*** Given information ***

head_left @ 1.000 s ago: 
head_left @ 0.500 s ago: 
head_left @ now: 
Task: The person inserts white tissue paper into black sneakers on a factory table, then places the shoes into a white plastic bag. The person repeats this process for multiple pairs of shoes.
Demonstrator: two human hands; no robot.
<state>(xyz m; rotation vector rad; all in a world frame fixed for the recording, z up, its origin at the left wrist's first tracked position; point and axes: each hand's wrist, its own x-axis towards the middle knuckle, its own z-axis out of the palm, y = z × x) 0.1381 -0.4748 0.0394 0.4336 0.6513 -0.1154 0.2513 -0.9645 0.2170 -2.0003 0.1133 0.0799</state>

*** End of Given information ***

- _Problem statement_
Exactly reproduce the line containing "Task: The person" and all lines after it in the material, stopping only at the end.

- _Task output_
Task: The person inserts white tissue paper into black sneakers on a factory table, then places the shoes into a white plastic bag. The person repeats this process for multiple pairs of shoes.
Demonstrator: two human hands; no robot.
<state>(xyz m; rotation vector rad; all in a world frame fixed for the recording, z up, its origin at the left wrist's first tracked position; point and axes: each hand's wrist, its own x-axis towards the middle knuckle, its own z-axis out of the palm, y = z × x) 0.1381 -0.4748 0.0394 0.4336 0.6513 -0.1154 0.2513 -0.9645 0.2170 -2.0003 0.1133 0.0799</state>

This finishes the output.